Album Review: Twisted Sister, 3CD “You Can’t Stop Rock and Roll”, “Come Out and Play” and “Love Is For Suckers”
Featuring three “must-have” albums for 80’s classic metal fans, this new 3CD set from Armoury Records is culled from the bulk of Twisted Sister’s studio output for Atlantic Records (with the exception of the obvious mega-hit “Stay Hungry”). As a longtime Twisted Sister fan, I have all these releases on various formats and prefer this package over all of them except the original vinyl. The three releases have a nice, quality mastering (no low volume levels like the old CD pressings had) and come packaged in a single jewel case with most of the complete artwork for each album included (minus lyrics) and feature seven total “bonus” tracks.
First up in this set is 1983’s breakthrough major label debut, “You Can’t Stop Rock and Roll” which was the follow up to their indie debut (and my personal favorite TS album) “Under The Blade”. The album cover actually says a lot about the music contained within; the stark, simple and to the point “metalshop” rendering of the famous TS logo and the simple words “You Can’t Stop Rock and Roll”. Most of the songs on this record are classics (“The Kids are Back”, title track) and there’s probably only a couple of songs that don’t stand out all these years later. Revisiting this version has me hearing genius in other songs from the album as well, songs like “Like a Knife in the Back” and “Live to Ride”. I still think the riff to “We’re Gonna Make It” sounds like “There’s Only One Way To Rock” and it seems odd burying the best song at the end of the album but those are minor gripes. “You Can’t Stop Rock and Roll” is a classic Gold certified album that set the stage for “Stay Hungry” and at least one of the three bonus tracks here is bound to move you as well (I dig the repetitive but cool “Feel The Power”).
Next up is the possibly the most controversial and divisive album of the band’s career, 1985’s “Come Out and Play”. This album was considered a massive disappointment for years but the fact of the matter is that most metalheads would have loved the record if it would have been two songs shorter. “Leader of The Pack” is by far the worst song ever recorded by Twisted Sister and possibly the worst major single/video release of the entire MTV era. “Be Crool To Your Scuel” isn’t quite as bad but still not far behind with it’s silly 50s, poppy vibe and overextended guest spots. I’m all for bands exploring or moving boundaries but Billy Joel and Clarence Clemons don’t belong on a metal album. The funny thing is how much those two singles/videos effected the general public’s opinion of this album. Sure, those songs suck REAL BAD but the rest of the album is absolutely killer beyond question with the title track being one of the very best songs in a crowded catalog of Twisted classics. Re-sequence your CD player and listen to “I Believe In Rock And Roll”, “Kill Or Be Killed” “The Fire Still Burns” or ANY of the other songs on this album and you will be rocked.

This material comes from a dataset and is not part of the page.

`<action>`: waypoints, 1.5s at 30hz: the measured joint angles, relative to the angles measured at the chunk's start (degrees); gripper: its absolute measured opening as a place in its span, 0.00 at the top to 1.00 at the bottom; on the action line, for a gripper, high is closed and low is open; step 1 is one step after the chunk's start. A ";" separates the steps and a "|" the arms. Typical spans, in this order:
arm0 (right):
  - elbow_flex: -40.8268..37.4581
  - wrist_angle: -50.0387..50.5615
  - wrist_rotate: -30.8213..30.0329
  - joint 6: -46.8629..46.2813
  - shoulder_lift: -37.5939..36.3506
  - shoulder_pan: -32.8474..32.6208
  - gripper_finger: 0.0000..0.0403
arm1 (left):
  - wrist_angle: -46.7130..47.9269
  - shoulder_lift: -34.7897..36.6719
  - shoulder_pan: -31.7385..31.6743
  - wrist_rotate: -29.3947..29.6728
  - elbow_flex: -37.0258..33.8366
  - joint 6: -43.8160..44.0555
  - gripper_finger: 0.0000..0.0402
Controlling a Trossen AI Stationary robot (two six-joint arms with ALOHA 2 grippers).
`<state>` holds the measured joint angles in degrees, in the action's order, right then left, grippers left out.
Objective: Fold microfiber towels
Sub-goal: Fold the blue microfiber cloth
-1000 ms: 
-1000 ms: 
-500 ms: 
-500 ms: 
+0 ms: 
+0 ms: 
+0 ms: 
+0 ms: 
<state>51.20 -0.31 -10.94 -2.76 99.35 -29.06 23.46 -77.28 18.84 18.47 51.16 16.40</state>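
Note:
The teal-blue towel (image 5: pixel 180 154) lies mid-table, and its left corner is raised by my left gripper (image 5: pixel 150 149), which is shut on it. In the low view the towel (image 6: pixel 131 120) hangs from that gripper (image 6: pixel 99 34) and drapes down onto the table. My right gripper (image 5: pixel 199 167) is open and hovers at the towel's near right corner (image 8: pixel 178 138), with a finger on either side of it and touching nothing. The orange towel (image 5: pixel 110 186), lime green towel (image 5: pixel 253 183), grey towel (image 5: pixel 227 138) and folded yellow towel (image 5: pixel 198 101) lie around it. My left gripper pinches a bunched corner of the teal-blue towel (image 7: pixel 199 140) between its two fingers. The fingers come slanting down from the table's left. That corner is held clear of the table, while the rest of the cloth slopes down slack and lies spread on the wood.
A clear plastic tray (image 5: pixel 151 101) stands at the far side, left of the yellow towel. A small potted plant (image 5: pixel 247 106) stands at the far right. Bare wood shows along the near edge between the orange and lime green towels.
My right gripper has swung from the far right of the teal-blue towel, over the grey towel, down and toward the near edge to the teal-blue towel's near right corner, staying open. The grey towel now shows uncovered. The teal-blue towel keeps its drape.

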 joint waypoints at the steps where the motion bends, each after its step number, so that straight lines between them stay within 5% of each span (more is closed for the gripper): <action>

The only negative about this release of “Come Out and Play” is that the cover art can’t touch the original vinyl version with the opening manhole cover gimmick.
Lastly, the set concludes with another misunderstood but fun Twisted release, 1987’s “Love is For Suckers”complete with four bonus tracks that weren’t on the original release. The album was reportedly a Dee Snider solo project, featuring contributions from much of the Atlantic metal roster at the time (members of TNT, KIX, Winger) and you can definitely hear those contributions, particularly Steve Whiteman of KIX. The entire record has more of a typical hair metal “Dial MTV” feel to it lyrically and sonically complete with a totally by the numbers production by Beau Hill. This does sort of contribute to “Suckers” sounding more like a Widowmaker/Dee product and less like a Twisted album sometimes as in the title track or the first video/single “Hot Love”. The songs themselves are actually pretty strong, especially on the first half of the album with “Wake Up The Sleeping Giant”and “Tonight” being fun highlights. The bonus tracks here are not nearly as strong as the ones on “You Can’t Stop Rock and Roll” and by the time you reach them it is just instinct to want to stop and put in “You Can’t Stop Rock and Roll” or “Come Out and Play” because it no longer feels like you are listening to Twisted Sister. The album not doing well was probably a really good thing for Twisted’s legacy. Twisted Sister were leaders not followers, true originals,old school, east coast metalheads . Who would have wanted a series of albums where Twisted tried to keep up with the times and be Ratt, White Lion, etc?